Globalisation and the digital economy have proven a formidable challenge for international taxation as the likes of Facebook, Google, Apple and Uber have also demonstrated. International tax rules are inadequate when it comes to addressing the lack of tangible borders characterising the digital economy. Thus a company with little physical presence in NZ but with a significant digital presence such as Visa or Mastercard, is not liable for taxation.
Perhaps the economic fallout from the COVID-19 pandemic will herald renewed global co-operation in changing this. Or perhaps it won't.

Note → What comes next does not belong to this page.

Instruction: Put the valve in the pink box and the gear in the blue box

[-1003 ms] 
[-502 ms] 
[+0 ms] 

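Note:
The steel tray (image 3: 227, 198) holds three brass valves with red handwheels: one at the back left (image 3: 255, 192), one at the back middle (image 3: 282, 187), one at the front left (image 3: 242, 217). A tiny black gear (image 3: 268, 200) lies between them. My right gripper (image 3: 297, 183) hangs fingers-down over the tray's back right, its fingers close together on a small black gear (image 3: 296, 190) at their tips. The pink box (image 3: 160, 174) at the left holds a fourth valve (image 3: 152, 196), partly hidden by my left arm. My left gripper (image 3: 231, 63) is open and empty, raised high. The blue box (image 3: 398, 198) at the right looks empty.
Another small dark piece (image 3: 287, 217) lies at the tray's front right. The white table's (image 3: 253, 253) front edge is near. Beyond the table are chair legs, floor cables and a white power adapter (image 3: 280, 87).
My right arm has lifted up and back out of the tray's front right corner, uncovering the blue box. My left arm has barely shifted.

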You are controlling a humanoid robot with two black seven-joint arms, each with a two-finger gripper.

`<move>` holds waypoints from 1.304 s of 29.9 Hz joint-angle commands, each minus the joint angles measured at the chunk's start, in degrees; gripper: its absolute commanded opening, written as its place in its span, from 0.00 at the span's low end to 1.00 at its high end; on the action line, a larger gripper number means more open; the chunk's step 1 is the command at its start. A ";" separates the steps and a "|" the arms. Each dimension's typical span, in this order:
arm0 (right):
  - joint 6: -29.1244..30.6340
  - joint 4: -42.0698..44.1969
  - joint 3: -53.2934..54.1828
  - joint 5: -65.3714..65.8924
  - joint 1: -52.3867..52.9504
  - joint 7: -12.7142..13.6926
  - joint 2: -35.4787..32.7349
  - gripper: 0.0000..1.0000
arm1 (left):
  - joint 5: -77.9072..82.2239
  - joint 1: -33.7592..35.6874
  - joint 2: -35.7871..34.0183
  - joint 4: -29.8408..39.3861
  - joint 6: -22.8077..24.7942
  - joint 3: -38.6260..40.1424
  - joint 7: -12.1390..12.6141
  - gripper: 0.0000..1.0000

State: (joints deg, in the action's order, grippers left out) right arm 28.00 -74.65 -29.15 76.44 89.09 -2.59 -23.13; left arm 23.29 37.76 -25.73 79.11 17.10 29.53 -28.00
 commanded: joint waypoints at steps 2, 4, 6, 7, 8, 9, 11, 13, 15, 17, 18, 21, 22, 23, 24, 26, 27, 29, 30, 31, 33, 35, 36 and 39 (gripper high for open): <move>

Visa and Mastercard's NZ transactions are processed in Singapore with the revenue earned from this booked in Singapore. In a recent submission to the RBA eftpos Payments Australia pointed out Malaysia, Canada, South Africa, Mexico, Turkey, Nigeria, Morocco, Thailand, Singapore, Saudi Arabia and Russia require onshore processing to enable regulatory supervision for the resiliency of their payment systems. This is another option the NZ government could look at, even if the onshore processing was ultimately done through a kiwi cloud computing provider.
A boost in a time of need
Through this series I've compared and contrasted NZ's retail payments oversight with Australia's. I've done this because that's both where the parents of our big four banks call home, and another market where Visa and Mastercard are strong. The Aussies don't have everything right. But they are in significantly better shape than NZ.
The concept of this series was cooked up shortly before Christmas. Thanks to COVID-19, the world has changed enormously since then. But the fundamentals of the NZ retail payments market remain the same. The major banks and non taxpaying international card schemes are having a field day, ultimately at the expense of the consumer.
Hopefully Faafoi can take the ideas presented here, and potentially others, to his officials to formulate a plan to present to Finance Minister Grant Robertson. It could both bring in new tax revenue, and provide a much needed boost for small and medium-sized businesses in their hour of need.